On 7 December, the Financial Services Development Council (FSDC) advised that in order for Hong Kong to fulfil its potential to become the leading Asian, and later global, fund distribution centre, it needs more IFAs and better fund distribution channels.
The next day, however, the Securities and Futures Commission (SFC) announced that financial intermediaries will be open to client damages claims if they are found to have sold or recommended a product that is not reasonably suitable.
The threat of increased liability could deter many IFAs from entering the Hong Kong market and drive others out to regions with more IFA-friendly regulations, cutting the legs out from under the FSDC’s proposals.
For Annette Houlihan, managing director, Carey Suen & Associates, the changes implemented over the past few years have happened too quickly: “[The number of IFAs] has reduced since the start of 2015, and the speed under which new regulatory changes took effect has not helped.”
“The changes were imposed over a five month period in Hong Kong (announced August 2014 to be imposed in January 2015) as opposed to the UK which took nearly 10 years and for Australia, over five years; and in both cases included a lot of industry consultation.”
For Houlihan, the changes have meant increased costs, a slowdown in business, and greater difficulty attracting new advisers to the market.

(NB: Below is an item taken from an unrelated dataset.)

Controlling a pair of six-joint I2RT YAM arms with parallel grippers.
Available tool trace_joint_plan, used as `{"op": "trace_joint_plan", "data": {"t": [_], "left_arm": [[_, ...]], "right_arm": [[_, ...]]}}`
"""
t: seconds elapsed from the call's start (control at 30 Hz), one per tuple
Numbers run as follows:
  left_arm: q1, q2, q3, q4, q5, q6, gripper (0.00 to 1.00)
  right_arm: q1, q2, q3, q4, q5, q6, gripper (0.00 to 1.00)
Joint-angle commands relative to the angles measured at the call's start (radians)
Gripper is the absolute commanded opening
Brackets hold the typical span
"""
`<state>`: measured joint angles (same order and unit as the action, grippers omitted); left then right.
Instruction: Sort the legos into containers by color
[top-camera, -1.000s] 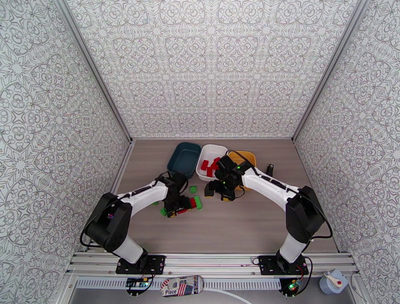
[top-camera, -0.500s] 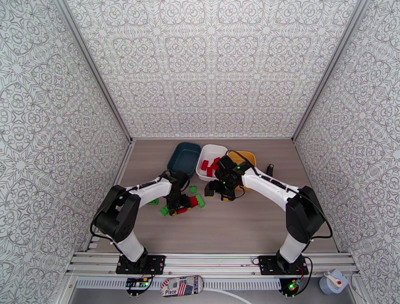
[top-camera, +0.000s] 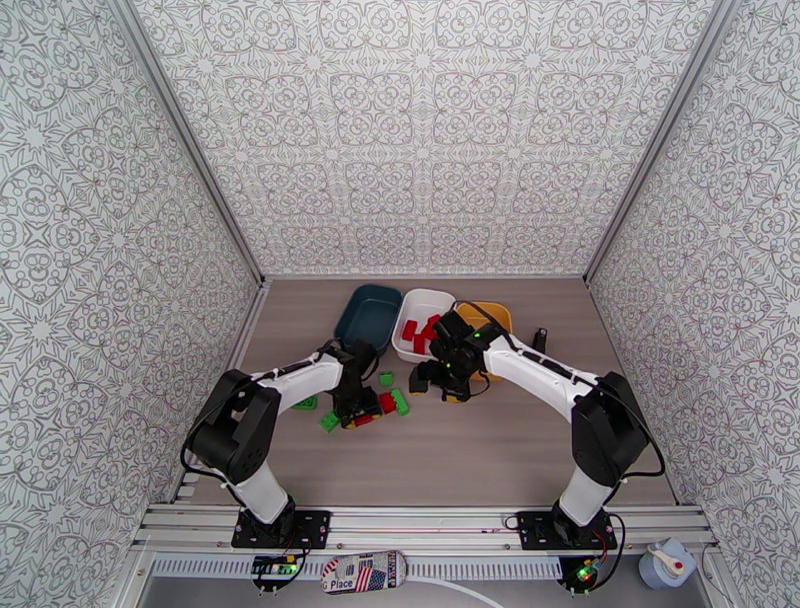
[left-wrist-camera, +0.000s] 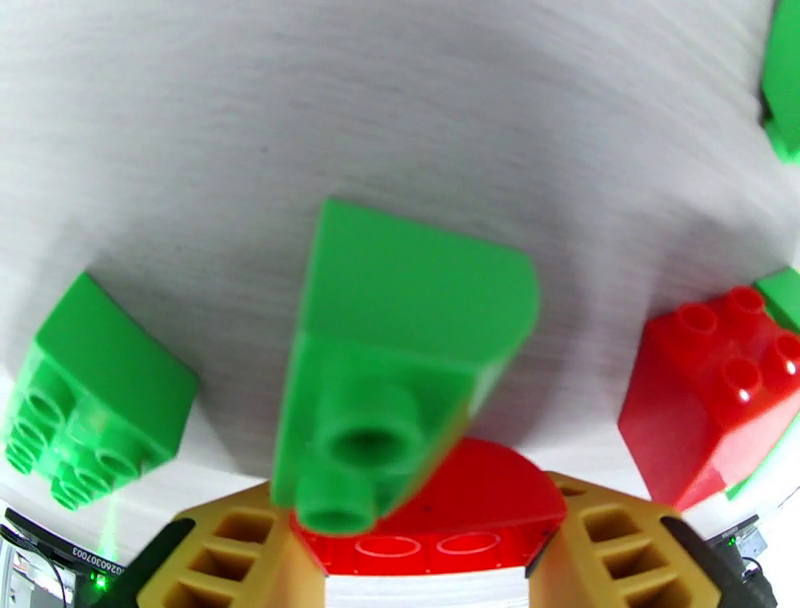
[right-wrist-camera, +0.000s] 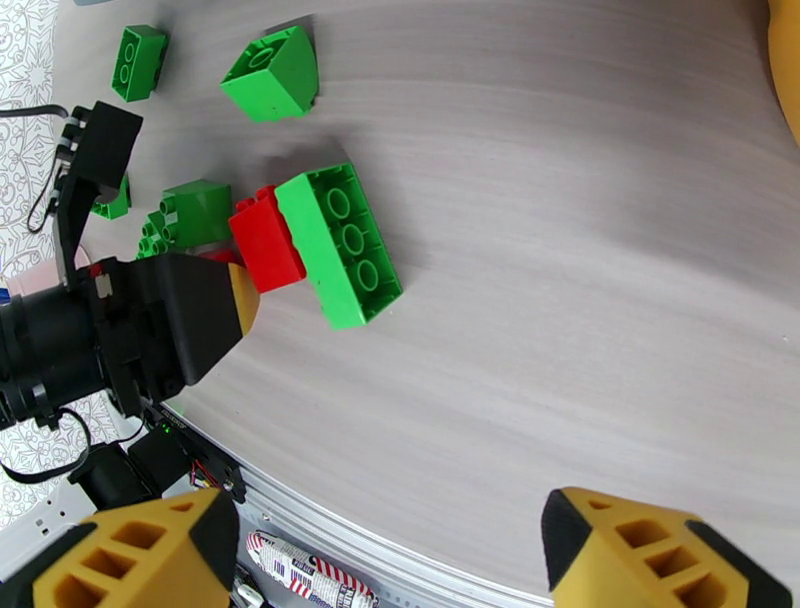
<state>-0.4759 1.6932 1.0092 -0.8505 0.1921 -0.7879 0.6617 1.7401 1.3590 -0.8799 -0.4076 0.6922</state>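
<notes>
Left wrist view: left hand (left-wrist-camera: 425, 545) is hanging low over the loose bricks on the counter (left-wrist-camera: 400, 120). Its fingers (left-wrist-camera: 230, 560) are standing apart, with a red rounded brick (left-wrist-camera: 430, 505) sitting between them and reaching toward both. Cannot tell whether they are actually pinching it. A green sloped brick (left-wrist-camera: 400, 340) is lying just past that red piece and overlapping it in view, hollow underside facing the camera. A second green brick (left-wrist-camera: 95, 390) is lying off to its left and a red studded brick (left-wrist-camera: 715, 385) off to its right, both apart from it.

Right wrist view: right hand (right-wrist-camera: 390, 520) is hovering above bare counter, fingers spread wide and gripping nothing. The red studded brick is butting against a long green brick (right-wrist-camera: 340, 245), with the left hand's fingertip just beside it.

Top view: dark teal tub (top-camera: 368, 318), white tub (top-camera: 435, 303) and yellow tub (top-camera: 490, 312) are sitting side by side beyond the loose bricks. Several red bricks (top-camera: 415, 330) are lying in the white tub. The right arm is covering part of the yellow tub.
</notes>
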Motion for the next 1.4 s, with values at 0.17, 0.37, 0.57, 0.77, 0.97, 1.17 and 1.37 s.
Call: {"op": "trace_joint_plan", "data": {"t": [0.17,0.37,0.57,0.77,0.97,1.17,1.37], "left_arm": [[-0.015,-0.090,0.116,-0.027,0.026,0.006,0.47],[-0.010,-0.016,0.303,-0.016,0.093,0.016,0.47],[0.001,0.157,0.563,-0.007,0.145,0.009,0.48],[0.014,0.393,0.889,-0.063,0.163,0.012,0.60],[0.009,0.475,1.062,-0.138,0.134,0.037,0.84],[-0.005,0.362,0.933,-0.191,0.039,0.077,0.85],[-0.025,0.154,0.635,-0.197,-0.067,0.060,0.86]], "right_arm": [[-0.031,-0.043,0.013,-0.025,0.083,0.003,0.85],[-0.094,-0.105,-0.034,-0.024,0.126,0.010,0.85],[-0.161,-0.181,-0.116,-0.008,0.121,0.010,0.86],[-0.202,-0.229,-0.157,-0.016,0.115,-0.008,0.87],[-0.218,-0.267,-0.158,-0.053,0.158,-0.031,0.99],[-0.237,-0.284,-0.168,-0.046,0.150,-0.035,0.99],[-0.238,-0.277,-0.184,0.032,0.047,-0.037,0.95]]}}
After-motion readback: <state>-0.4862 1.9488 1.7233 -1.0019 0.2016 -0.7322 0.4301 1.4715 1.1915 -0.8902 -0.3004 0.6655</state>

“This year’s regulatory changes in Hong Kong were well-intentioned but carry consequences which still need repair and simplification,” she said.
For Phil Neilson, chief executive of Just Service HK, however, the Hong Kong market needs a complete overhaul to be able to fulfil its potential.
In complete agreement with the proposals put forward by the FSDC, Neilson doesn’t believe that Hong Kong’s IFAs stand much of a chance until the regulators level the playing field between the IFAs and the big institutions.
“The industry is numbed to the whole thing,” Neilson said. “The whole regime, the way that it is structured, there is not a chance that the IFA sector can grow. It needs major structural rethinking.
“The SFC handles all securities – so that should cover everything. But several years ago they chose to carve out any securities that sit within an insurance product.
“So what we commonly call a unit-linked product, a portfolio bond product, they all have portfolios of mutual funds in play. But the SFC has chosen to interpret the ordinance that, if they sit inside an insurance policy, they are not actually owned by the investors, they are owned, technically, by the insurance company. [Effectively saying] that they’re not securities.
“So you’ve got a world of IFAs that sell savings plans and investment portfolios, but they only can sell it with an insurance policy because they only have an insurance licence. If they want to sell other securities, they have to have an SFC licence, which is several million Hong Kong dollars.”
For Neilson; this separation of the insurance and securities markets and the prohibitive costs and regulation imposed on SME IFAs gives “agents inside of an institutions a blatant advantage over the SMEs”.
“Insurance agents have less compliance than insurance brokers because they are representatives of a company and that’s just the way it’s evolved – they have less compliance, fewer processes, and less paperwork than a broker,” he said. “So why would you want to be a broker?”